This study examined perceptions about a weight management program delivered in a church-based setting that were useful for identifying factors related to the weight management intervention design and implementation. The themes gleaned from the focus groups suggested that the participants of the intervention, the “completers”, had positive perceptions about the program. However, use of technology seemed to be both a barrier and facilitator of program success. Competing priorities were discussed as barriers to weight management program participation among both “completers” and “non-participants.” Another theme involved the negative connotation associated with the “weight management program” terminology. Suggestions included framing the wording as a nutrition and physical activity program. Social support and personal health were also identified as key factors for the success of a weight management program.
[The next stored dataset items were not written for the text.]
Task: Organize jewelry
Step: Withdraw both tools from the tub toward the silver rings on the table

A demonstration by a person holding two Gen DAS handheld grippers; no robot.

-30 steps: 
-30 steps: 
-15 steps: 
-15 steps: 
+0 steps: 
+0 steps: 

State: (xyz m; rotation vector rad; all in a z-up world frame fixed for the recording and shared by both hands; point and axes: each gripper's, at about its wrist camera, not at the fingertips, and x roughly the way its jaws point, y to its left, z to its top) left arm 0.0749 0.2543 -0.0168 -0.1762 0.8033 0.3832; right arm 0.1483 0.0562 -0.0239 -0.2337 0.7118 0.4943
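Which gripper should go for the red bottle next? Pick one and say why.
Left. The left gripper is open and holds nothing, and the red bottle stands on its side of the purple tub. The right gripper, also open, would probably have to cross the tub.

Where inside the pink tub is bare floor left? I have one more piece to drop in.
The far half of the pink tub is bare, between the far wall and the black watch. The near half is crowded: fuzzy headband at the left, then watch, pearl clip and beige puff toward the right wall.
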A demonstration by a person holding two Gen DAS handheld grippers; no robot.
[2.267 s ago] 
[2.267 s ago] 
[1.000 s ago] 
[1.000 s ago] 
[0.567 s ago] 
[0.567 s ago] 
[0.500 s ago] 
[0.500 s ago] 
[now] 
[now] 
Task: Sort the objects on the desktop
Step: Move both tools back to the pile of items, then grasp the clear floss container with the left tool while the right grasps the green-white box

The results of the focus groups indicate that careful considerations are needed when incorporating technology into health intervention research. Mobile technology was viewed as a way to facilitate motivation, session attendance, and social support; however, a predominant theme among “completers” was that the food log function of the mobile application was difficult to use. A review of articles about dietary assessment using mobile phones found that six of the seven included studies reviewed had high participant satisfaction regarding use of mobile phones for dietary assessment [21]. The results of two additional studies also support the general acceptance of mobile food record methods among adults, including a community sample [22, 23]. Prior research found that higher user satisfaction was associated with more accurate dietary intake reporting [24]; however, it was not related to perceived participant burden to remember and log food intake [23]. Additionally, Krebs & Duncan [25] found that 44.5% of surveyed users discontinued using a health-related app because it took too long to enter data. Thus, while the use mobile applications for dietary assessment may be perceived as a satisfactory mode of data collection for participants, it may not reduce the perceived burden of data collection, which has data integrity implications.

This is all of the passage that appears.